= Beginning of Section =
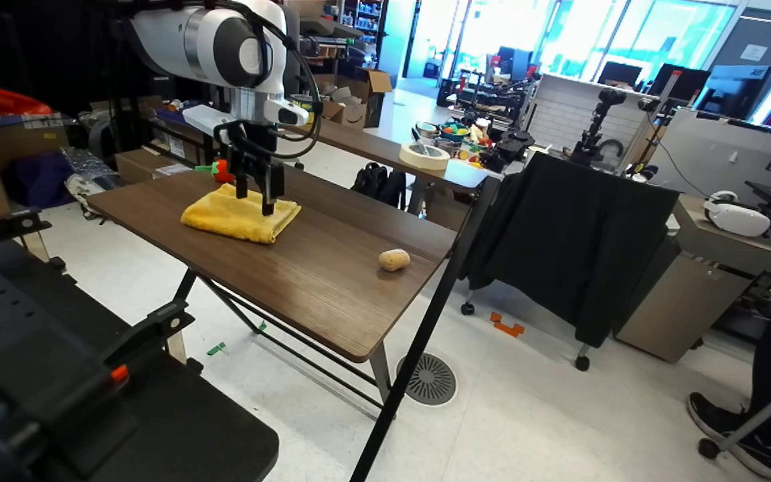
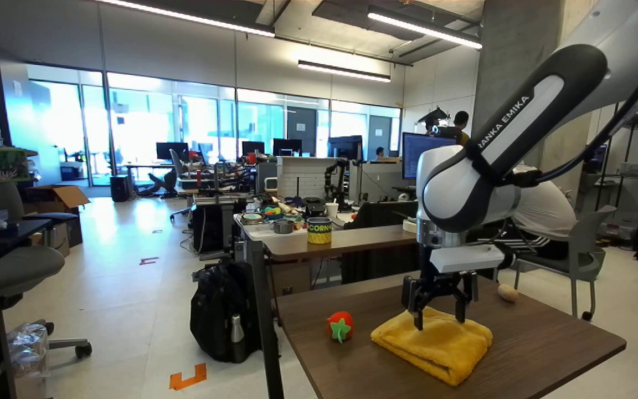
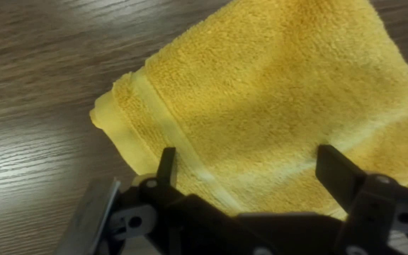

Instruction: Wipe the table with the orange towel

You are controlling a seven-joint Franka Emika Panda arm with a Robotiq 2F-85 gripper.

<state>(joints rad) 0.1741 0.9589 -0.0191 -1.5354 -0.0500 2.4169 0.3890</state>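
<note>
The orange towel, yellow-orange and folded into a thick pad, lies on the brown table in both exterior views (image 1: 221, 215) (image 2: 446, 354). It fills much of the wrist view (image 3: 278, 88), with its banded hem at the left. The table's bare wood shows in both exterior views (image 1: 332, 294) (image 2: 546, 338). My gripper (image 1: 255, 202) points down over the towel, with its fingers wide apart and nothing between them. It also shows in an exterior view (image 2: 440, 323) and in the wrist view (image 3: 246, 147). I cannot tell whether the fingertips touch the towel.
A red toy with a green star-shaped top (image 2: 340, 326) stands on the table beside the towel. A tan potato-like object (image 1: 394, 260) lies near another table end. A second brown table (image 2: 363, 239) behind holds a yellow can (image 2: 319, 230) and a tape roll (image 1: 423, 156).
</note>
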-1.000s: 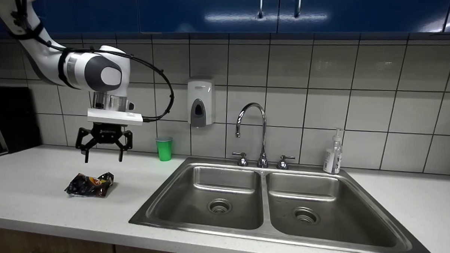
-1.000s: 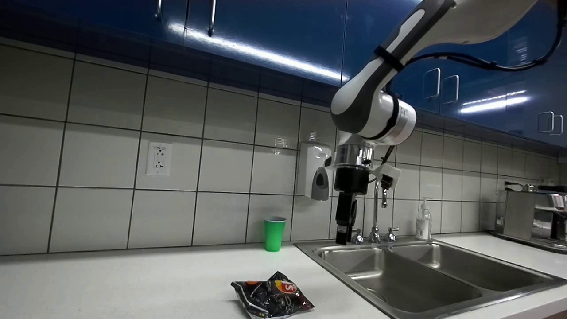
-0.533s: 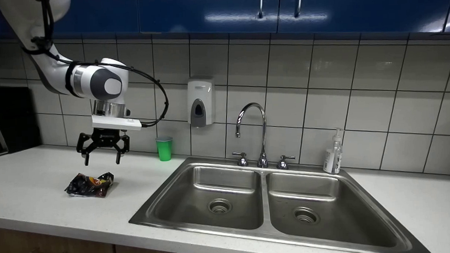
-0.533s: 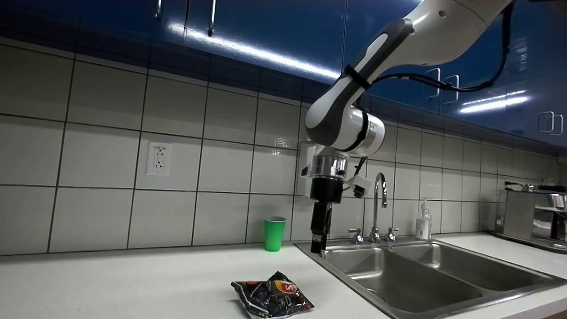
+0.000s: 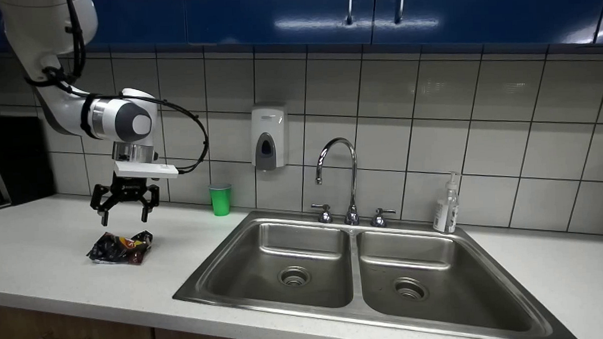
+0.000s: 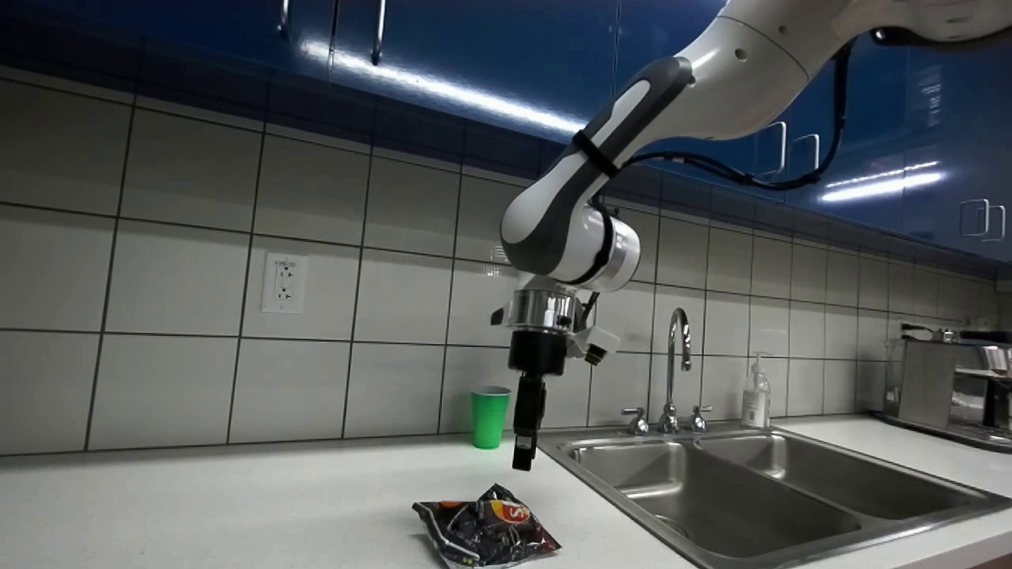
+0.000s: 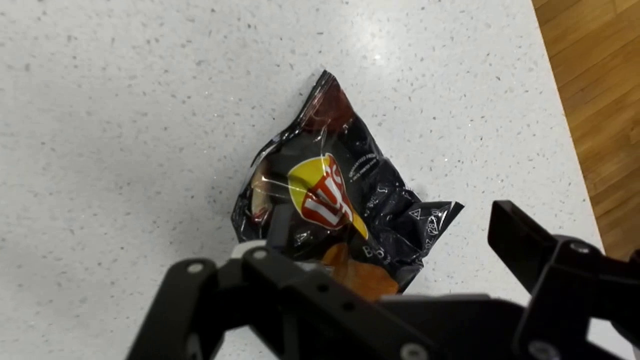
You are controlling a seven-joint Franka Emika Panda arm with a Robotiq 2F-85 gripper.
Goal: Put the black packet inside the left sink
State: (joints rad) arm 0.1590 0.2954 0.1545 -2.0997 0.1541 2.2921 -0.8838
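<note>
The black packet point(image 5: 119, 248) is a crumpled chip bag with a yellow and red logo. It lies on the white counter left of the double sink, and it also shows in an exterior view point(image 6: 490, 529) and in the wrist view point(image 7: 330, 185). My gripper point(image 5: 124, 221) is open and empty, pointing down above the packet, apart from it. It also shows side-on in an exterior view point(image 6: 522, 460). In the wrist view, the gripper point(image 7: 392, 220) has its left finger over the packet and its right finger over counter. The left sink point(image 5: 245, 282) is bare steel with a drain.
A green cup point(image 5: 220, 200) stands behind, near the wall. The faucet point(image 5: 353, 188) rises behind the sink, with a pump bottle point(image 5: 446, 209) to its right. A wall dispenser point(image 5: 269, 135) and blue cabinets point(image 5: 276, 15) are above. The counter's edge shows beside the wood floor point(image 7: 600, 100).
My gripper has moved down and sideways toward the packet, leftward in both exterior views, and stays open. The packet has not moved.
</note>
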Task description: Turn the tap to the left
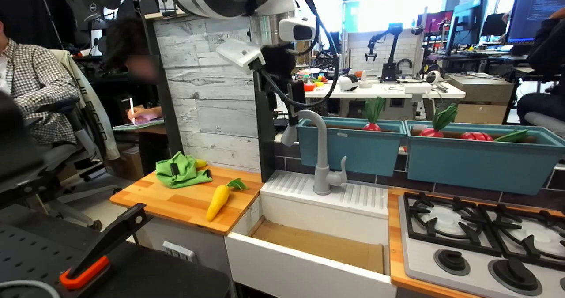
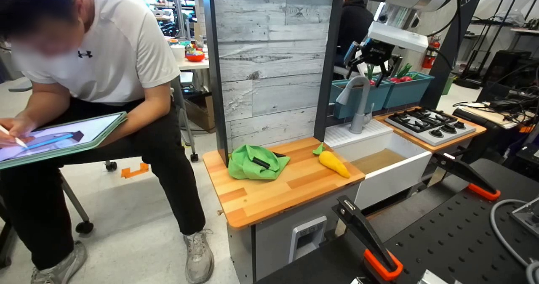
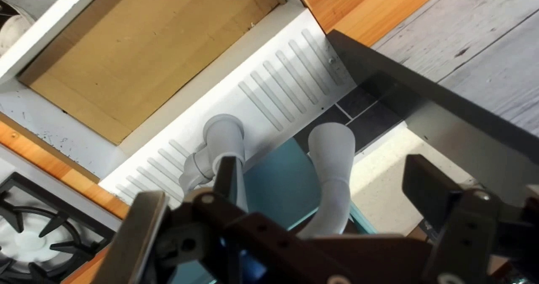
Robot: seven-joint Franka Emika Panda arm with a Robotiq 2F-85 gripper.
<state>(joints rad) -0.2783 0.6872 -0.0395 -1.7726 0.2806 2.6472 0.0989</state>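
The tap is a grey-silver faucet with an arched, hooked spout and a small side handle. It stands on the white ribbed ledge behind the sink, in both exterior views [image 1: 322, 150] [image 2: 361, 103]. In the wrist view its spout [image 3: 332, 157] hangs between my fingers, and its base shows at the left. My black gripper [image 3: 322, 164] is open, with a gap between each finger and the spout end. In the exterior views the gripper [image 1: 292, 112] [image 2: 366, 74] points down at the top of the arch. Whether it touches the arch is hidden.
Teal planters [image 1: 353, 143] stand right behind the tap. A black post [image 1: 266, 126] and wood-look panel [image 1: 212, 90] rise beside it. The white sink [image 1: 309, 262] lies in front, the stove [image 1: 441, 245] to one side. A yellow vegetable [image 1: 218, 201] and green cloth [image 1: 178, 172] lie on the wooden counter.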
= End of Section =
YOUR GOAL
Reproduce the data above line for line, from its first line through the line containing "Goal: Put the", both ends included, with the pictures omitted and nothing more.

RESPONSE AREA
Instruction: Wipe the table with the orange towel

You are controlling a seven-joint Franka Emika Panda arm with a Robotiq 2F-85 gripper.

<state>(joints rad) 0.1741 0.9589 -0.0191 -1.5354 -0.0500 2.4169 0.3890</state>
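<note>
The orange towel, yellow-orange and folded into a thick pad, lies on the brown table in both exterior views (image 1: 221, 215) (image 2: 446, 354). It fills much of the wrist view (image 3: 278, 88), with its banded hem at the left. The table's bare wood shows in both exterior views (image 1: 332, 294) (image 2: 546, 338). My gripper (image 1: 255, 202) points down over the towel, with its fingers wide apart and nothing between them. It also shows in an exterior view (image 2: 440, 323) and in the wrist view (image 3: 246, 147). I cannot tell whether the fingertips touch the towel.
A red toy with a green star-shaped top (image 2: 340, 326) stands on the table beside the towel. A tan potato-like object (image 1: 394, 260) lies near another table end. A second brown table (image 2: 363, 239) behind holds a yellow can (image 2: 319, 230) and a tape roll (image 1: 423, 156).
</note>
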-1.000s: 
-1.000s: 
-0.533s: 
-0.533s: 
+0.000s: 
+0.000s: 
+0.000s: 
You are controlling a seven-joint Franka Emika Panda arm with a Robotiq 2F-85 gripper.
Goal: Put the black packet inside the left sink

There is nothing more to add to the answer.